### ACTION ITEM
Exactly and only the lines from the one with "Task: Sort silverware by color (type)" through the end of the listing are to be transcribed, both ends included.

Content starts

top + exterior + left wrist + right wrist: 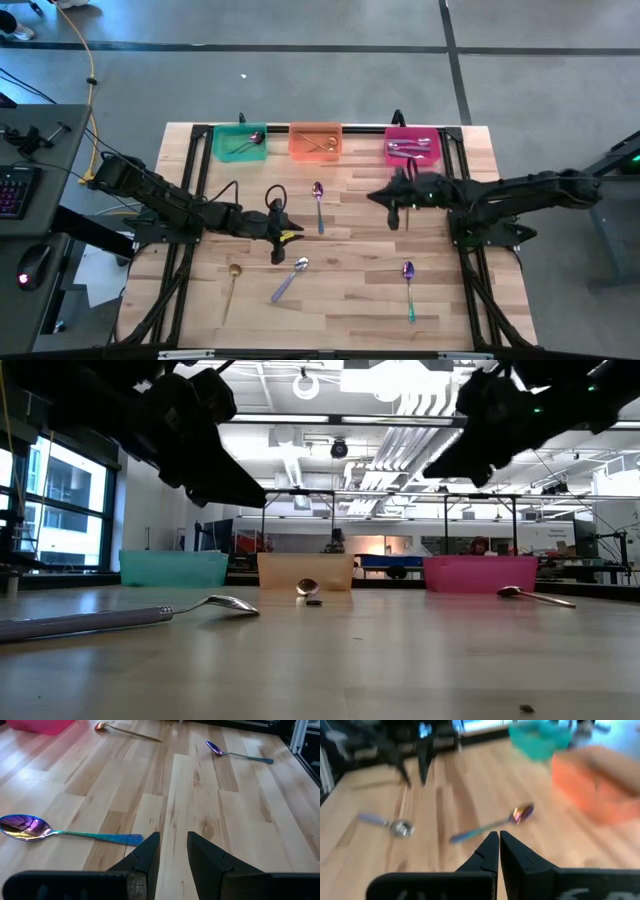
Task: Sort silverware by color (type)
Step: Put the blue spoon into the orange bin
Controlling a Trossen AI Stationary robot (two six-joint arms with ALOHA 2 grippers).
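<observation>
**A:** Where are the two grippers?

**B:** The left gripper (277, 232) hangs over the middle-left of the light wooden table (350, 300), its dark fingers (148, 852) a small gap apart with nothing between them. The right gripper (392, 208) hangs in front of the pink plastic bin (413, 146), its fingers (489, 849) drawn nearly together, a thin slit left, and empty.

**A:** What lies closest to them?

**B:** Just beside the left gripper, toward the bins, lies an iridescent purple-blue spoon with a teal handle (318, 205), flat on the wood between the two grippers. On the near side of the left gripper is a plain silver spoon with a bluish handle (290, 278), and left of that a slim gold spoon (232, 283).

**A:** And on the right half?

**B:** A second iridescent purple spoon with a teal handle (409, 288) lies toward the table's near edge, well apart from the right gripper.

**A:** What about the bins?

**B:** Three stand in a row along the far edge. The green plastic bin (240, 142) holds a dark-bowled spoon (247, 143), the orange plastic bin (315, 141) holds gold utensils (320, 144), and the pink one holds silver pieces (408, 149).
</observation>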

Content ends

### ANSWER TO THIS TASK
Task: Sort silverware by color (type)
Step: Put the blue spoon into the orange bin
Controlling a Trossen AI Stationary robot (two six-joint arms with ALOHA 2 grippers).
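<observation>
**A:** Where are the two grippers?

**B:** The left gripper (277, 232) hangs over the middle-left of the light wooden table (350, 300), its dark fingers (148, 852) a small gap apart with nothing between them. The right gripper (392, 208) hangs in front of the pink plastic bin (413, 146), its fingers (489, 849) drawn nearly together, a thin slit left, and empty.

**A:** What lies closest to them?

**B:** Just beside the left gripper, toward the bins, lies an iridescent purple-blue spoon with a teal handle (318, 205), flat on the wood between the two grippers. On the near side of the left gripper is a plain silver spoon with a bluish handle (290, 278), and left of that a slim gold spoon (232, 283).

**A:** And on the right half?

**B:** A second iridescent purple spoon with a teal handle (409, 288) lies toward the table's near edge, well apart from the right gripper.

**A:** What about the bins?

**B:** Three stand in a row along the far edge. The green plastic bin (240, 142) holds a dark-bowled spoon (247, 143), the orange plastic bin (315, 141) holds gold utensils (320, 144), and the pink one holds silver pieces (408, 149).
</observation>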

Nothing remains open in this exercise.